Avoir des garanties sur les moyens humains et financiers de la réforme

C’est d’ailleurs surtout sur les moyens qui vont être donnés à l’accompagnement, dans le cadre de France Travail, que les membres du collectif Alerte sont alarmistes. "Nous sommes tous favorables à ce que les personnes durablement éloignées de l’emploi aient un accompagnement plus tangible que ce qui est fait aujourd’hui dans le cadre du RSA", indique Daniel Goldberg. Mais ce dernier estime "très curieux que, dans le projet de loi, il n’y ait rien" sur le contenu des 15 à 20 heures d’accompagnement prévues dans le dispositif qui est actuellement expérimenté dans les 18 territoires pilotes (voir notre article du 14 décembre 2022). "Ce flou est pour le moins inquiétant", poursuit-il, demandant de la clarté à la fois sur le contenu et sur "le type de structures" qui seront chargées de cet accompagnement. Et revendiquant pour les associations une place "au cœur de la machine".

Il n’y a actuellement "aucune garantie sur les ambitions financières de la réforme", abonde Carole Salères, conseillère nationale Emploi d’APF France Handicap. Si elle considère que "la logique d’orientation en milieu ordinaire pour toutes les personnes en situation de handicap" va "dans le bon sens", elle rappelle que des "moyens humains et financiers" sont nécessaires, notamment pour former le service public de l’emploi à l’expertise relative à l’accès à l’emploi des personnes handicapées.   

Garantir un "droit à l’emploi" s’appuyant sur l’IAE et les mobilisations territoriales

Quid, enfin, de la manière dont les enseignements des 18 expérimentations locales sur le RSA vont être tirés, en particulier sur les moyens dédiés à l’accompagnement. Alors que ces expérimentations sont encore en phase de démarrage, "on se demande pourquoi faire voter ce projet de loi maintenant", pointe le président de l’Uniopss. 

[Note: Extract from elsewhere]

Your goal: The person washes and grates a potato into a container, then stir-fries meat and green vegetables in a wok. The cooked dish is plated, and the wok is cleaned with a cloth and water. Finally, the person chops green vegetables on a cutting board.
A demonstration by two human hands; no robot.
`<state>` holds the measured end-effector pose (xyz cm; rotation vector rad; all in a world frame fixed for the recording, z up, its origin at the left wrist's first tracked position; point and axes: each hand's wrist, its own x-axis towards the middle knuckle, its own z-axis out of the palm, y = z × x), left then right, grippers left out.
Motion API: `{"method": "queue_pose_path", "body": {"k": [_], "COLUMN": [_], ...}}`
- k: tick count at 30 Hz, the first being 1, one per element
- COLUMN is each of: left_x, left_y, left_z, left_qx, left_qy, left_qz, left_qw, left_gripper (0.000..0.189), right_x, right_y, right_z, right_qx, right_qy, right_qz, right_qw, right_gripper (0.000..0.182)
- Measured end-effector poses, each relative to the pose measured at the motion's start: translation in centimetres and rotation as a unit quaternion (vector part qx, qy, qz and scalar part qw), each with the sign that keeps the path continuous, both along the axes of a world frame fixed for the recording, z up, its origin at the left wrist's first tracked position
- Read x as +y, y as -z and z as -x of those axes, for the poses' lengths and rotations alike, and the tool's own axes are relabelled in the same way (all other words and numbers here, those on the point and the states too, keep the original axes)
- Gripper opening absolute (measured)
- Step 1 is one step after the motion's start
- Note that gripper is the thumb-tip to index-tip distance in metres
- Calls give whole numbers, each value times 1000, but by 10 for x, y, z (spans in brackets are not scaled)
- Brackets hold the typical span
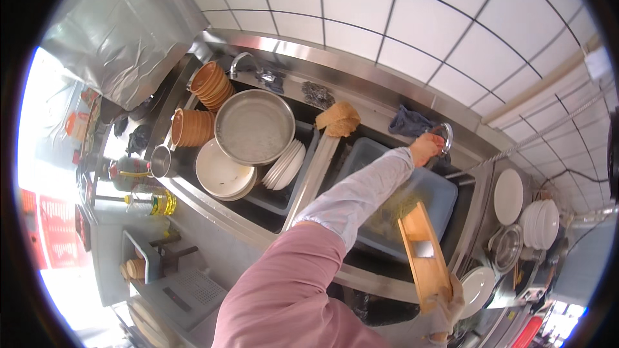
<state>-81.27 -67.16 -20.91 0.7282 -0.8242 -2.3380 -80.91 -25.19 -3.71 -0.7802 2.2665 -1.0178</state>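
At the right sink's back edge, my left hand (427,149) has its fingers closed around part of a chrome faucet (449,137); which part is hidden. Low on the right, my right hand (449,297), pale and covered, grips the lower end of a wooden slicer board (425,256) with a metal blade plate. The board tilts over the rim of a blue-grey plastic basin (442,188). Cloudy water and greenish-yellow shreds (387,215) are in this basin. My left forearm crosses above it and hides part of it.
In the left sink stand a round metal pan (255,127), white bowls (225,169) and stacked brown bowls (193,127). A yellow sponge-like scrubber (341,118) lies on the divider, a dark cloth (410,122) behind the basin. White plates (540,224) stand at right.
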Motion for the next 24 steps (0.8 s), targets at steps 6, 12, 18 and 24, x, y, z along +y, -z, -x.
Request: {"method": "queue_pose_path", "body": {"k": [6,12,18,24], "left_x": [4,26,194,377], "left_y": [-17,-59,-189,-162], "left_z": [-12,-198,-420,-627], "left_qx": [-101,-304,-71,-149], "left_qy": [52,107,-83,-648], "left_qz": [107,301,42,-9], "left_qw": [988,898,993,746], "left_gripper": [24,42,103,63], "right_x": [-12,-50,-154,-128], "right_y": [-5,-12,-59,-40], "right_z": [9,9,-217,-468], "right_qx": [9,364,380,125], "right_qy": [41,-389,-574,-854], "right_qz": [-27,124,217,346], "right_qw": [999,837,692,369], "right_gripper": [38,57,30,57]}}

À côté du droit au revenu et du droit à l’accompagnement, le collectif Alerte plaide enfin pour un "droit à l’emploi" qui s’appuierait sur le travail des entreprises de l’insertion par l’activité économique (IAE) et sur les expérimentations "Territoires zéro chômeur de longue durée". Délégué général d’Emmaüs France, Tarek Daher demande d’ailleurs "que les acteurs de l’IAE aient une voix non pas seulement consultative mais décisionnaire" au sein de France Travail.

"Tous ces mécanismes d’emploi territorialisé", permettant d’adapter l’emploi à la personne, s’avèrent fructueux, pour Daniel Verger, qui assure que les personnes très éloignées de l’emploi ne sont pas reçues en entretien même sur des métiers en tension. Se référant à une évaluation du RSA réalisée, "avec un groupe de personnes concernées", par ATD Quart Monde pour la Cour des comptes en 2021, Henri Simorre confirme : "Aller vers les personnes, avec moins de contraintes, plus de bienveillance, c’est finalement quelque chose qui marche mieux."